TOP TIP..   Trim it as you did in the previous step with the flipper, ruler and cutter before you file it, folding the paper along the next line ( the one that divides section 2 and section 3 )


To save time I work through my whole pile of paper  ( ie all the B'S) before I re file them. If any are completed, I put those aside for trimming. 


I like to trim any completed sections after I have filed, and these get put aside in a pile of their own. It was lovely to watch this pile grow as the letter piles diminished. 

When you get to the end of the alphabet you start again at the letter A. 

With Skulliver I went around the alphabet 2.5 times. 
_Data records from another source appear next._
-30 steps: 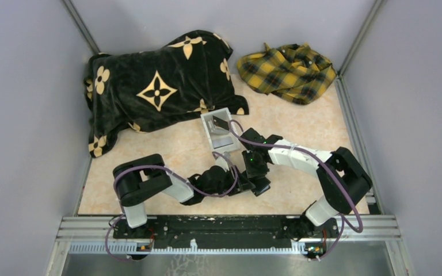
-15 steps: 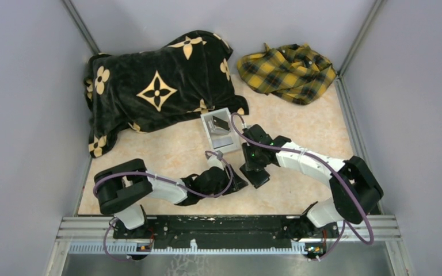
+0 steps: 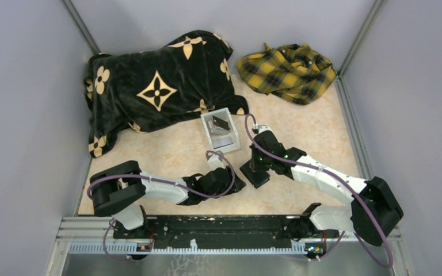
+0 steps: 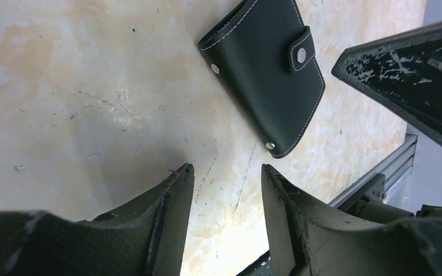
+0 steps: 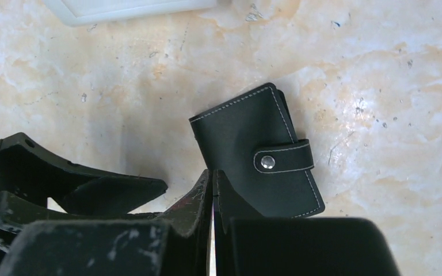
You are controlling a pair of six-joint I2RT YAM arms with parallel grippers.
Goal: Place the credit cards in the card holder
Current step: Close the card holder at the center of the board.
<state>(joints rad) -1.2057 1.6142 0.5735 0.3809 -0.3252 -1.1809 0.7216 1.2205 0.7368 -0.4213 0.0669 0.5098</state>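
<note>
The card holder (image 3: 259, 176) lies closed on the table, a black wallet with its strap snapped; it also shows in the left wrist view (image 4: 265, 63) and the right wrist view (image 5: 259, 146). My left gripper (image 4: 224, 175) is open and empty, a short way from the wallet's corner; from above the left gripper (image 3: 238, 184) sits left of the wallet. My right gripper (image 5: 213, 175) is shut with nothing between the fingers, its tips at the wallet's near left edge. A dark credit card (image 3: 221, 123) and a pale grey card (image 3: 224, 141) lie in a white open box (image 3: 210, 133).
A black blanket with tan flowers (image 3: 155, 86) lies at the back left, touching the white box. A yellow plaid cloth (image 3: 288, 70) lies at the back right. Grey walls enclose the table on three sides. The box's edge (image 5: 132, 8) shows in the right wrist view.
Both grippers were bunched over the wallet; the left one has drawn back to the left. The right arm has stretched out and its wrist moved right and back. The wallet lies free.
</note>
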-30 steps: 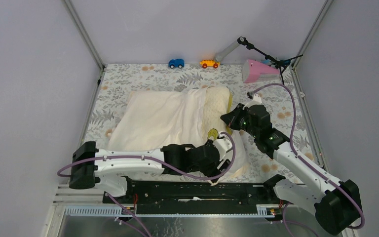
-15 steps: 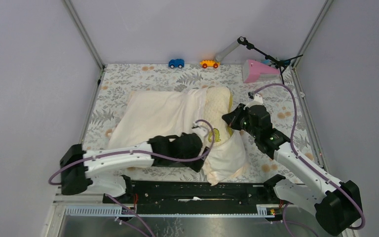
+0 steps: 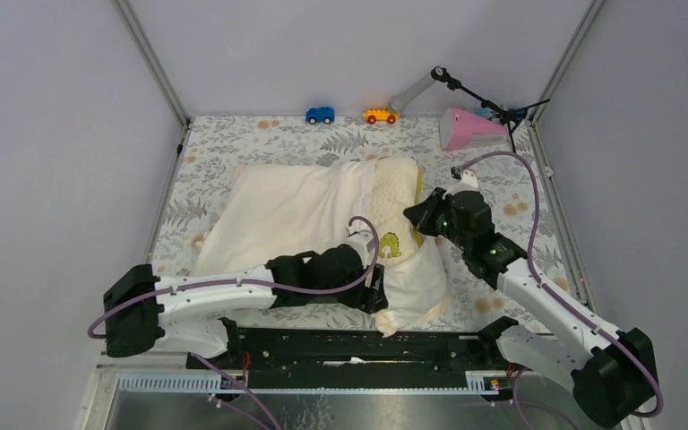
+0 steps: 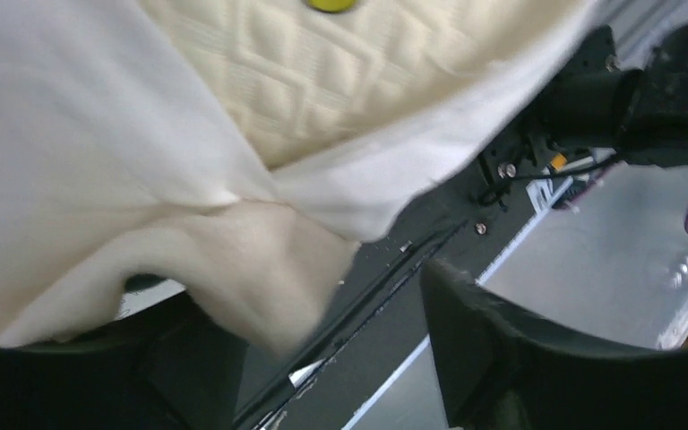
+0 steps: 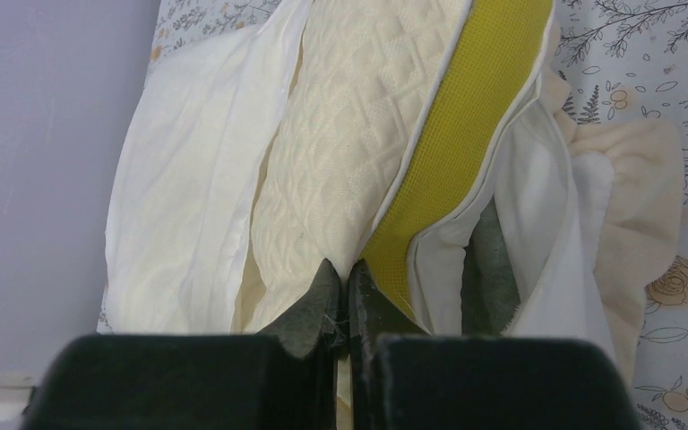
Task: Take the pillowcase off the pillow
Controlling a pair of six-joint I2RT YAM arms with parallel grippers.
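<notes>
Lilac-grey walls on three sides of leaf-print tabletop (image 3: pixel 260 143). Along far edge, blue toy car (image 3: pixel 320 115) and orange toy car (image 3: pixel 379 116); pink object (image 3: pixel 470 128) near far right corner. Mid-tabletop, pillow (image 3: pixel 396 193), right end bared, rest inside pillowcase (image 3: pixel 278 215). Right pincer (image 5: pixel 340 278) pinched tight on pillow's yellow-banded edge. Left pincer (image 4: pixel 322 340) spread wide by near edge, pillowcase cloth draped over one finger.

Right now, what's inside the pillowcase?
The quilted pillow: its right end sticks out of the pillowcase, yellow-green side band showing. The rest is covered by fabric; anything else inside can't be seen.
</notes>
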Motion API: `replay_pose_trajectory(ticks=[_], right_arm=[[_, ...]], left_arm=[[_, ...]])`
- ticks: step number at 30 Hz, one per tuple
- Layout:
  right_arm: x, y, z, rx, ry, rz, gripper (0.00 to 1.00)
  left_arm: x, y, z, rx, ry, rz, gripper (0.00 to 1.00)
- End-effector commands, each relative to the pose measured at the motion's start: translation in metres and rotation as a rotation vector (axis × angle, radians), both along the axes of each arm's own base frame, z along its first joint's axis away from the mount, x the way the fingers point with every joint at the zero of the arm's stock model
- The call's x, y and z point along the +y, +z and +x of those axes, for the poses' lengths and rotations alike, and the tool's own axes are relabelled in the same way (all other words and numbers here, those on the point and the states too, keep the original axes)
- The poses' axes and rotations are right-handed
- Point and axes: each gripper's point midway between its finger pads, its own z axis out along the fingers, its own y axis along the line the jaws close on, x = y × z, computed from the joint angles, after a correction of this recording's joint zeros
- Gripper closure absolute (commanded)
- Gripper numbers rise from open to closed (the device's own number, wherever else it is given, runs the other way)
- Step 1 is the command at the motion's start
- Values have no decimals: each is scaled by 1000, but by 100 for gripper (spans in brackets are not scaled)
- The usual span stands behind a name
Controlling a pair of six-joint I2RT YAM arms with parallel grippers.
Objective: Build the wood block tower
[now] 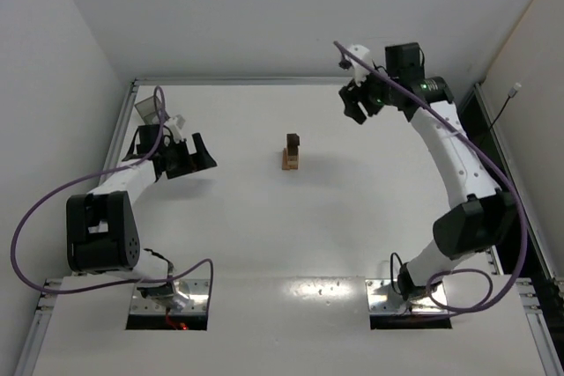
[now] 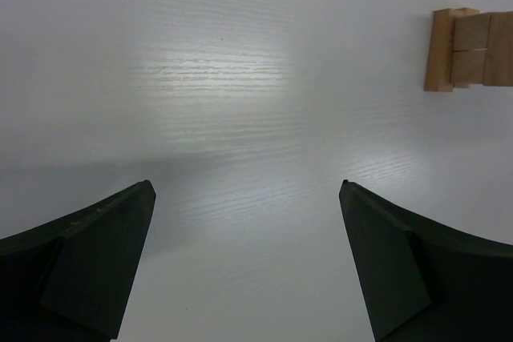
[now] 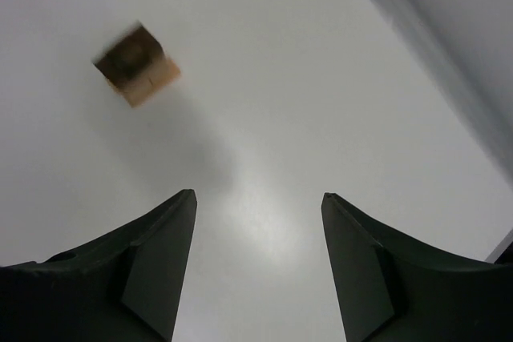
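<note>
The tower [image 1: 292, 152] stands in the middle of the white table, light tan blocks low and a dark brown piece on top. Its tan base shows at the right edge of the left wrist view [image 2: 471, 48]. It appears blurred in the right wrist view [image 3: 136, 65], seen from above. My left gripper [image 1: 199, 154] is open and empty, well to the left of the tower. My right gripper [image 1: 355, 103] is open and empty, raised to the far right of the tower. No loose blocks are in view.
A small dark translucent tray [image 1: 146, 110] sits at the table's far left corner, behind the left arm. White walls close the table on the left, back and right. Purple cables loop from both arms.
</note>
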Motion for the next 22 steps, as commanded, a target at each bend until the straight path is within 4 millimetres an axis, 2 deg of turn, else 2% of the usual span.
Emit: replay_pose_trajectory(ticks=[1,2,3,4,5,7,8,11,15,22], right_arm=[[-48,-79,-7,255,-257,79,39],[-68,-87,-9,276,-307,99,39],[-76,-111,-24,344,-323,97,39],[-82,-115,-25,340,-352,114,39],[-95,-129,-37,373,-404,131,39],[-102,-135,-41,361,-416,152,39],[-103,-142,-50,373,-427,169,39],[-109,-147,-52,343,-452,173,39],[-119,-142,-50,322,-490,196,39],[-121,-132,-45,309,-492,228,39]], left_arm=[[6,10,3,-39,-22,89,0],[8,10,3,-38,-15,96,0],[9,9,3,-37,-9,102,0],[7,10,1,-39,-13,110,0],[7,9,1,-43,-20,117,0],[8,11,2,-53,-20,142,0],[8,8,-1,-47,-27,147,0],[10,7,-1,-46,-20,155,0],[12,4,-1,-38,-21,167,0],[14,7,0,-52,-19,183,0]])
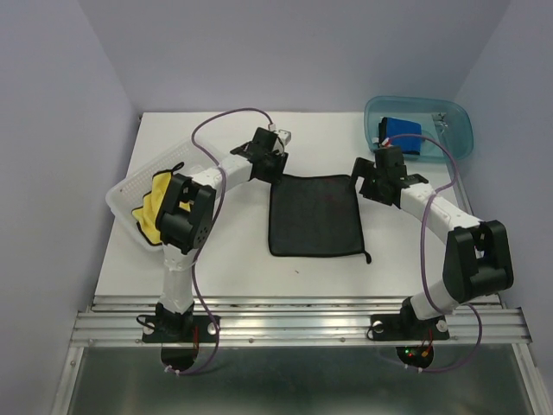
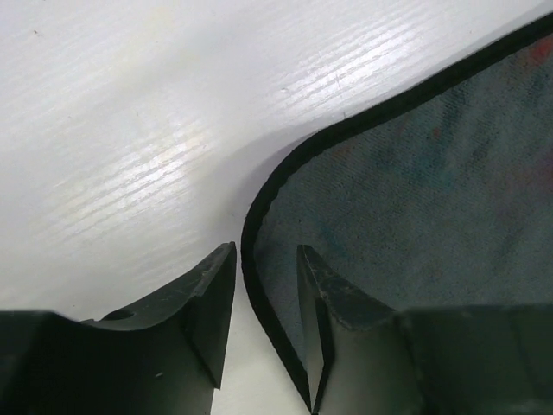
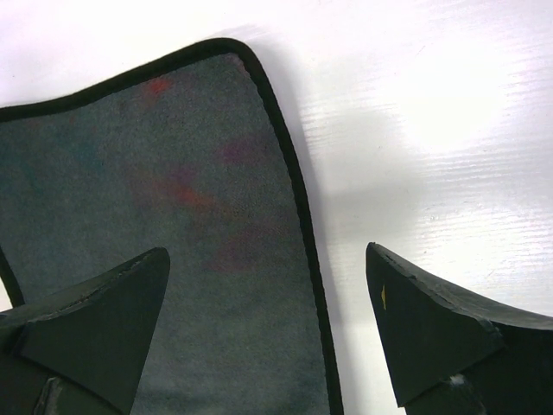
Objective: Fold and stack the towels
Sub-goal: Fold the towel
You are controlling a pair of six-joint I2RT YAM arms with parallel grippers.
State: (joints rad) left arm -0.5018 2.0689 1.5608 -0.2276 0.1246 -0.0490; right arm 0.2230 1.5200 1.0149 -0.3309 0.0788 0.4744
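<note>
A dark grey towel with a black hem lies flat in the middle of the white table. My left gripper is over its far left corner; in the left wrist view the towel's hem runs between the partly open jaws, which are not closed on it. My right gripper is over the far right corner; in the right wrist view the towel and its edge lie between the wide-open jaws. A yellow towel sits in the left bin. A blue towel sits in the right bin.
A clear white bin stands at the table's left edge. A teal bin stands at the far right corner. Purple cables loop above both arms. The table's near edge meets a metal rail.
</note>
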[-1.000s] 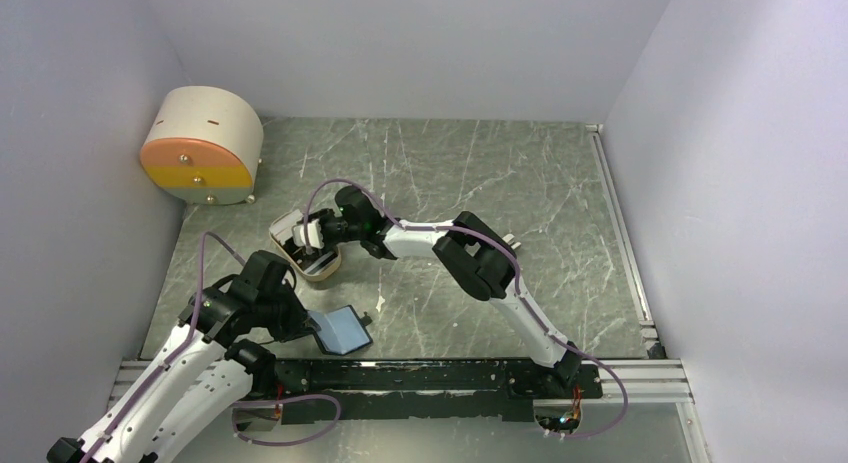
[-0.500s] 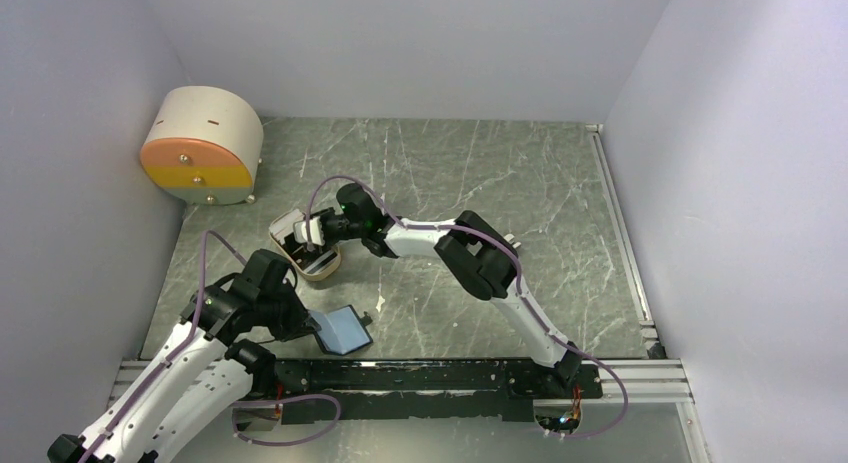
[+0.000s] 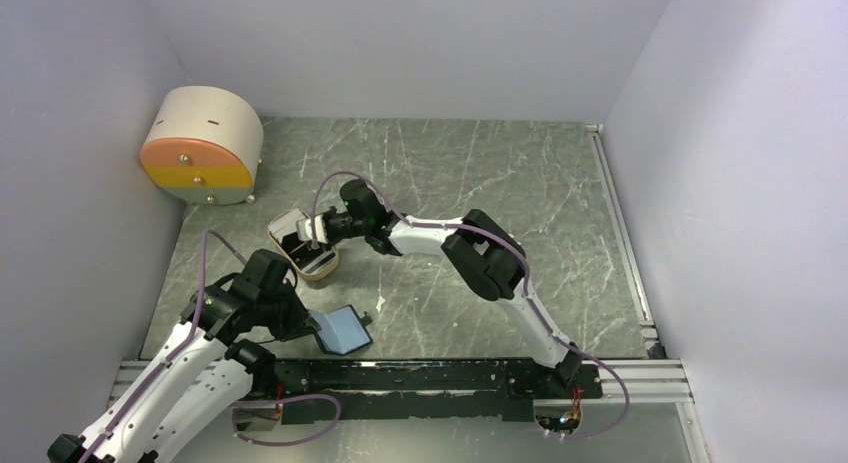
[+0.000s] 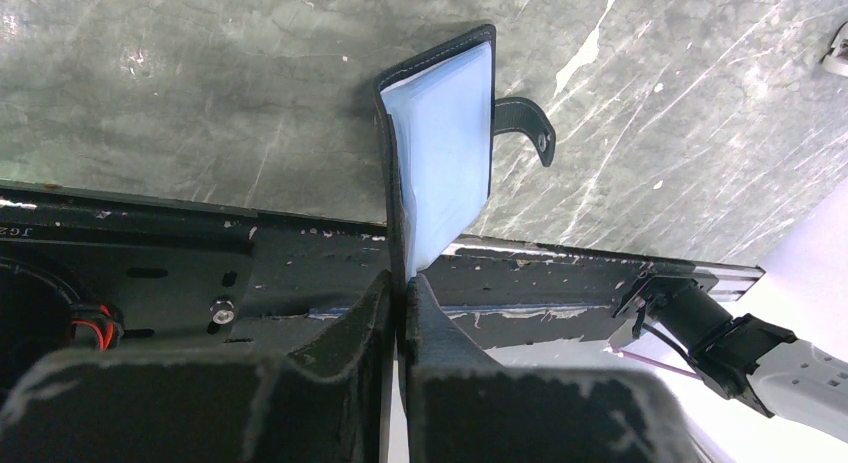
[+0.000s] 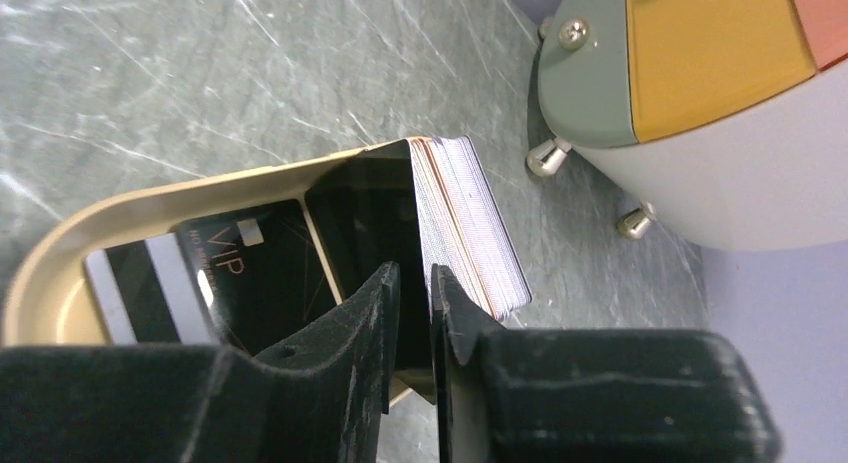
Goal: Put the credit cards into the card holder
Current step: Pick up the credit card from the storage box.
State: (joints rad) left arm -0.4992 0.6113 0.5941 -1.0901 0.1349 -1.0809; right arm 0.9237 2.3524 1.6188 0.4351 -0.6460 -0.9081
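Note:
The card holder (image 3: 342, 330) is a black bifold with blue-grey pockets, standing open near the front rail; it also shows in the left wrist view (image 4: 445, 153). My left gripper (image 3: 312, 328) is shut on its black flap (image 4: 402, 283). The credit cards (image 3: 287, 223) stand tilted on edge as a stack (image 5: 470, 223) at one end of a beige tray (image 5: 150, 208). My right gripper (image 3: 312, 233) reaches into the tray, its jaws nearly together (image 5: 412, 273) on a black card, with the stack against the outside of one finger. A black VIP card (image 5: 230, 283) lies flat in the tray.
The big beige-and-orange round box (image 3: 200, 148) stands at the back left, close beyond the tray, and shows in the right wrist view (image 5: 700, 83). The black front rail (image 3: 430, 373) runs just behind the card holder. Walls close in on the left, back and right.
My right gripper has moved slightly left in the tray, and the card stack has shifted left and tipped up with it. The left arm and card holder have not moved.

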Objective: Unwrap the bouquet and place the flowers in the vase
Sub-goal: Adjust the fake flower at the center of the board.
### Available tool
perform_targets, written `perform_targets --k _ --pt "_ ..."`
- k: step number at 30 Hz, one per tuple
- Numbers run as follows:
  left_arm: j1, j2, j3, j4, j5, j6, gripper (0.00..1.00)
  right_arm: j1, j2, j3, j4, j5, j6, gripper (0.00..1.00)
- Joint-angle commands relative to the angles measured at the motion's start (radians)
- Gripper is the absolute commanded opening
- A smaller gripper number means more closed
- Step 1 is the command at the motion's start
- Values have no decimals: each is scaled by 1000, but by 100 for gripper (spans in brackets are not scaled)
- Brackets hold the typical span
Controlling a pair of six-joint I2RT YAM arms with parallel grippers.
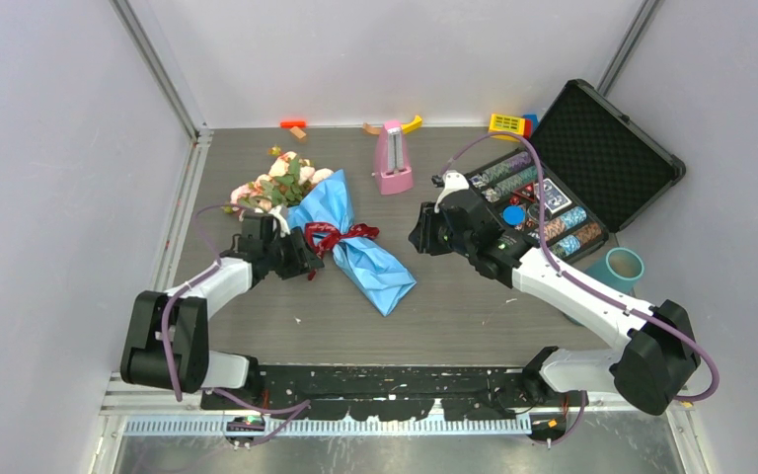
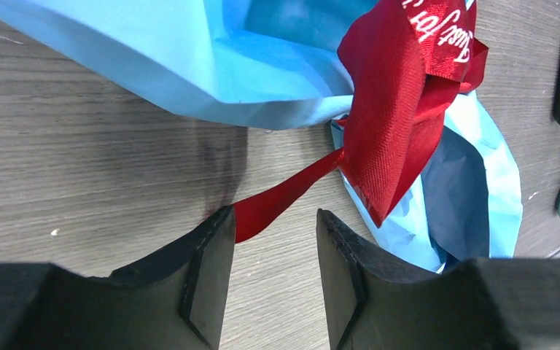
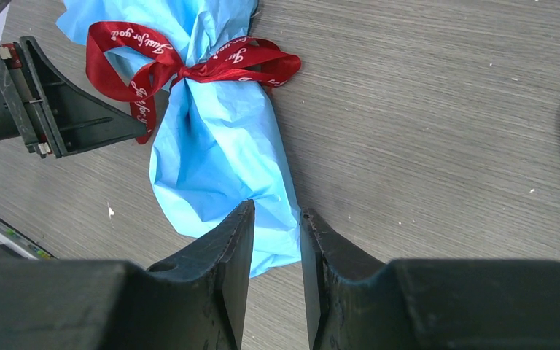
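Observation:
The bouquet lies on the table in its blue paper cone, tied with a dark red ribbon. Its pink and peach flowers point to the far left. My left gripper is low at the bow's left side and open. A loose ribbon tail runs between its fingertips, next to the left one. My right gripper is to the right of the cone, open by a narrow gap and holding nothing. The teal vase stands at the right, beside the right arm.
A pink metronome-shaped object stands behind the bouquet. An open black case with poker chips sits at the back right, next to the vase. Small toys lie along the back edge.

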Motion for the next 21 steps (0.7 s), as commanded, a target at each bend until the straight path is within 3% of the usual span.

Once all of the sections are complete, sort them into their blocks again using the grid map in the pattern and reading the references from the paper side. 

Begin assembling the rectangular blocks using the assembly guide in the pattern. 

TOP TIP.. Keep the paper on the sections for now and use fine patchwork pins to pin through the marked seam junctions. Once the seam is sewn, remove the paper from the seam only and sew the seam again if you desire. ( I do) 

At this point you are well on the way to completing your quilt. Legit suggests not  sewing the blocks in rows, and I must admit I ignored that advice, but will try it again on my next quilt...

My last tip for these quilts... once you have put them together and removed the paper, sew a scant  1/4" seam all the way around the outside edge. It will help prevent any bias edges from stretching and keep in it good shape until it's quilted.

I really enjoyed sewing Skulliver using this method and like I said, I hope you find something in here that helps you on your journey to become a Legit Quilter.